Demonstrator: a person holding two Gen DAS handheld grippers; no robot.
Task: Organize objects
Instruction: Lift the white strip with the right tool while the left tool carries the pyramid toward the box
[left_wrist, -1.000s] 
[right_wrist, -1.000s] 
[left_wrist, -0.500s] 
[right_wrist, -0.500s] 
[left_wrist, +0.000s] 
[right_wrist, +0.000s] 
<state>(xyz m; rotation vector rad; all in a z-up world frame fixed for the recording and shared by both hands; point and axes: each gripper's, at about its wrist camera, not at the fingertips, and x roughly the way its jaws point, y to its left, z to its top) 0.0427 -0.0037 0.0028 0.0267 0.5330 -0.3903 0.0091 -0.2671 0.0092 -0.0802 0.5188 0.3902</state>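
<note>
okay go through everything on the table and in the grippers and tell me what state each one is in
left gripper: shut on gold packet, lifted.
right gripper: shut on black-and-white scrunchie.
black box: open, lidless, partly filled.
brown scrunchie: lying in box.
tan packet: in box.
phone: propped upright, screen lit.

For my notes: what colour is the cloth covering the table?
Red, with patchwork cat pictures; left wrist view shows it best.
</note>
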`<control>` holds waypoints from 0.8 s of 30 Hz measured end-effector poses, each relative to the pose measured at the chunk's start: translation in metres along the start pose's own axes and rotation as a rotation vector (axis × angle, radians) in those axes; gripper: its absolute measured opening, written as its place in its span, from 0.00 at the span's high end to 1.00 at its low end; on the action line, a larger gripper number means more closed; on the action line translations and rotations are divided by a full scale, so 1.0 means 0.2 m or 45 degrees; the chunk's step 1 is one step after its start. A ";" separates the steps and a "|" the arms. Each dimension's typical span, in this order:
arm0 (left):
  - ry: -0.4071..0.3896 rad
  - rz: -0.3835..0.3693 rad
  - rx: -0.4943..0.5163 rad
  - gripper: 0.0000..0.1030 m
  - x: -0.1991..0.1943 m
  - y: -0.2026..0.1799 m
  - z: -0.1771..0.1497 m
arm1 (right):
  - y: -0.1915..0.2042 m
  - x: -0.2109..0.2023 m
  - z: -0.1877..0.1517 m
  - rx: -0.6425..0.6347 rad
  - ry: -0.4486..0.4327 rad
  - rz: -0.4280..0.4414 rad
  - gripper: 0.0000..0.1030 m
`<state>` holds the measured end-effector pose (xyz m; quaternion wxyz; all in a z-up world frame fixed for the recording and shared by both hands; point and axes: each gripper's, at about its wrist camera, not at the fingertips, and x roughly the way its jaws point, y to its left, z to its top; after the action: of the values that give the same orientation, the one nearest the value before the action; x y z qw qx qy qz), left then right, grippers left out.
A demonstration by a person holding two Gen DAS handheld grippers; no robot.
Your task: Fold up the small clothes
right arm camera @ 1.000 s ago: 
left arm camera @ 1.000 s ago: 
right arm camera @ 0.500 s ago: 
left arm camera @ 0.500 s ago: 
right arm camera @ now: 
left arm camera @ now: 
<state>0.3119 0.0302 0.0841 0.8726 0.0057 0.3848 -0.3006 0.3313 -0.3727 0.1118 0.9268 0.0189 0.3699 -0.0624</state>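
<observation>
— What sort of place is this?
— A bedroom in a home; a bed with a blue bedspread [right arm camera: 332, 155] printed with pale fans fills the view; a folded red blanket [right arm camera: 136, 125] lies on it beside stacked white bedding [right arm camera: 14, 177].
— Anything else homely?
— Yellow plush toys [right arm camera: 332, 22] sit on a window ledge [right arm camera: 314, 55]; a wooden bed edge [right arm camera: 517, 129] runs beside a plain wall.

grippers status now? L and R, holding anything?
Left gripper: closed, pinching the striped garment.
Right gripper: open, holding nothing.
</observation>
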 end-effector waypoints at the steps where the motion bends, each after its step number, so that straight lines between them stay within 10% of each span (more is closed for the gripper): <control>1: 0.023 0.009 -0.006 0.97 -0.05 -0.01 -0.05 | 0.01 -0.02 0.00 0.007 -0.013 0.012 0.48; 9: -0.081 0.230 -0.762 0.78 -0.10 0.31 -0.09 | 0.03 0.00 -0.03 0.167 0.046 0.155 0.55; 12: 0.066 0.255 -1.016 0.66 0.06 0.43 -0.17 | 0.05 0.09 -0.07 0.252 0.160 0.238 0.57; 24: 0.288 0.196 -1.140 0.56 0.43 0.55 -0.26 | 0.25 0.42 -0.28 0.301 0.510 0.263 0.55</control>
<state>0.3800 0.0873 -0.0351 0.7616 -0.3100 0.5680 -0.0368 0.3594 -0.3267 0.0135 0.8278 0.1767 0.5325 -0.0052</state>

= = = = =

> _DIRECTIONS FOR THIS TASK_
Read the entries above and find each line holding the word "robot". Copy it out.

> _SOLVED EXERCISE_
Demonstrator: a person holding two Gen DAS handheld grippers; no robot.
A demonstration by a person holding two Gen DAS handheld grippers; no robot.

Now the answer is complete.